Could you print exactly the lines of the listing below, starting at the line that has "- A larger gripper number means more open" and ending at the line that has "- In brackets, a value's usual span", and only those lines?

**********

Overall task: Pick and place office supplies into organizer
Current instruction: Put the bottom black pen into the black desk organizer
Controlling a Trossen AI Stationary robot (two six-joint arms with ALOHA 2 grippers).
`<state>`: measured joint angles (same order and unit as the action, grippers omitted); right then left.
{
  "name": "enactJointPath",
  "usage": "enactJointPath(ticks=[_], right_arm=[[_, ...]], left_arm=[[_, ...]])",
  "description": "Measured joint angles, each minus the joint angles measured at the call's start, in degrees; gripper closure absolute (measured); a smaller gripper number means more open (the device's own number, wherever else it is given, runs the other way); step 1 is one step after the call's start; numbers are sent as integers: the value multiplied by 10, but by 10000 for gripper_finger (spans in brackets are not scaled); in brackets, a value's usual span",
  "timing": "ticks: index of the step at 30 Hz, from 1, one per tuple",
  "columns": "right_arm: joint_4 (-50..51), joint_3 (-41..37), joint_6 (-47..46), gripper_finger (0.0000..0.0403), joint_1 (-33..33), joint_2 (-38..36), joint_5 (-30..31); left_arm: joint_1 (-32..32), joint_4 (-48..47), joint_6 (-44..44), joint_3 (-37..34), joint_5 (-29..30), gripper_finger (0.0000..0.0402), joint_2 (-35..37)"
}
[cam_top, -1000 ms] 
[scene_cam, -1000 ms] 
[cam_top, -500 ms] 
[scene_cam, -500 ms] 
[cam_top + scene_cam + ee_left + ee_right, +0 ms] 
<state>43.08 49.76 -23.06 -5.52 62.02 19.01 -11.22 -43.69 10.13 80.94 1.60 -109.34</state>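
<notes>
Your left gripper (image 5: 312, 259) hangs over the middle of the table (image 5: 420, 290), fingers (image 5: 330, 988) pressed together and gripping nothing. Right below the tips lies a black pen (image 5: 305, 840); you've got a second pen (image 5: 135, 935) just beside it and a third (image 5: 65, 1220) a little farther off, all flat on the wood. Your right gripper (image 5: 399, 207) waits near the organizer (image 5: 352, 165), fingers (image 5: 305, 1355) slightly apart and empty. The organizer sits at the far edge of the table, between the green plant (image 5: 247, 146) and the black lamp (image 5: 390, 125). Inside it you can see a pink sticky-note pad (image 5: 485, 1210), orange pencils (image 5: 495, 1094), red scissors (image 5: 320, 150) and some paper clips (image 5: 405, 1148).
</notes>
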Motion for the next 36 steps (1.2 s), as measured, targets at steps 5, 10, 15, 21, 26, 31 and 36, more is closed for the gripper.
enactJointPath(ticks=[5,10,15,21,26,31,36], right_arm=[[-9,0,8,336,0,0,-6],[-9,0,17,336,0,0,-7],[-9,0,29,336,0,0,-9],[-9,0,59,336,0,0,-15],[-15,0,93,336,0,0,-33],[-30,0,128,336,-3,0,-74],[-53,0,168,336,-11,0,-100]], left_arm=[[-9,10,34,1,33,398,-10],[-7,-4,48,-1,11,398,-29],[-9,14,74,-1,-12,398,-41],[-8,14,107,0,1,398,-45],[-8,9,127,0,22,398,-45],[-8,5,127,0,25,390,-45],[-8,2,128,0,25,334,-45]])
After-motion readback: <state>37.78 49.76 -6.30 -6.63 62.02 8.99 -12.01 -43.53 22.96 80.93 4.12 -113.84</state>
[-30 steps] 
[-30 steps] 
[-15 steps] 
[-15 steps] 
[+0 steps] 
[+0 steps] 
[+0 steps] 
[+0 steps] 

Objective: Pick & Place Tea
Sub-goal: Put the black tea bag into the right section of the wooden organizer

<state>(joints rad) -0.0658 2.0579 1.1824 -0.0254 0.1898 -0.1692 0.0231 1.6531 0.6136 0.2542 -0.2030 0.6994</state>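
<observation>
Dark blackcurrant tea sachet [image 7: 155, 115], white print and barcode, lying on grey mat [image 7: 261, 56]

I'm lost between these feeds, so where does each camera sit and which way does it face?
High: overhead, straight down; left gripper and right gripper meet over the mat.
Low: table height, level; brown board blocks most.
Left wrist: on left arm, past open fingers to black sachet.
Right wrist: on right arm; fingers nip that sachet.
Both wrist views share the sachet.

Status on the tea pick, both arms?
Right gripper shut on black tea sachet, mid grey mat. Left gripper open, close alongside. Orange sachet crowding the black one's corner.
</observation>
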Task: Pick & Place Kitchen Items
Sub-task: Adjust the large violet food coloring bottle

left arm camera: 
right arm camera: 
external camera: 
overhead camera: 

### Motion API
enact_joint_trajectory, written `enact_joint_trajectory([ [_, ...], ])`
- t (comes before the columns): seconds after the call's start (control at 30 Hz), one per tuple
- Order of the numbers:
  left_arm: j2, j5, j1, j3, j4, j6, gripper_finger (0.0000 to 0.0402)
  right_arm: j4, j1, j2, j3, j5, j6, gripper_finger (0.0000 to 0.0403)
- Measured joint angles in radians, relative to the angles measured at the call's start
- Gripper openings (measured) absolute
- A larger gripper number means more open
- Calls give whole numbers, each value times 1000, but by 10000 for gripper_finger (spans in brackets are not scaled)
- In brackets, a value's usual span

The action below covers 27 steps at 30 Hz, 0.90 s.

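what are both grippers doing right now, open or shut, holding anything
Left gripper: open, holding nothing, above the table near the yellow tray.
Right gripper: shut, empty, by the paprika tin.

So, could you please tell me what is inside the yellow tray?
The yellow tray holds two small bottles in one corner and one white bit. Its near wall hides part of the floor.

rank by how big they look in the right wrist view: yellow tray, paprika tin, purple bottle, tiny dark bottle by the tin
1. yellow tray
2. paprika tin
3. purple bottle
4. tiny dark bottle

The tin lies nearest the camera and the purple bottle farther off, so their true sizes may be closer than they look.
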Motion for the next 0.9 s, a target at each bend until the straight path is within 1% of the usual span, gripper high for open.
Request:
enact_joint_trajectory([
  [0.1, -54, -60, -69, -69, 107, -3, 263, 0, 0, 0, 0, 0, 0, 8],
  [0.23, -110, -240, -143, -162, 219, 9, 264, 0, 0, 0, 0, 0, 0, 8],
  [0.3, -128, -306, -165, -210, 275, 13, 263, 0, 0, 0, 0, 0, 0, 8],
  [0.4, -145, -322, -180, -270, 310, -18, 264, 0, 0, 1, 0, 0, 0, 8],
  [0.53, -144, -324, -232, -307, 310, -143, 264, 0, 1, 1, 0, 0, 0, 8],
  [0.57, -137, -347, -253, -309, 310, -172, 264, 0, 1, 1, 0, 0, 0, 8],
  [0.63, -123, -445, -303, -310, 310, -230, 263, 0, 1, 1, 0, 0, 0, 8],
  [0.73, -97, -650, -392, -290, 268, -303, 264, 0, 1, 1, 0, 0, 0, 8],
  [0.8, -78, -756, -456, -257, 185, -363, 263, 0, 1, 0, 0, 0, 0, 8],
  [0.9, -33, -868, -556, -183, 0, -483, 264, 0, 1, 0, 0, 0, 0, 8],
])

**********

### Output below
- A larger gripper number means more open
- Calls give whole numbers, each value times 1000, but by 10000 for gripper_finger (spans in brackets are not scaled)
- In brackets, a value's usual span

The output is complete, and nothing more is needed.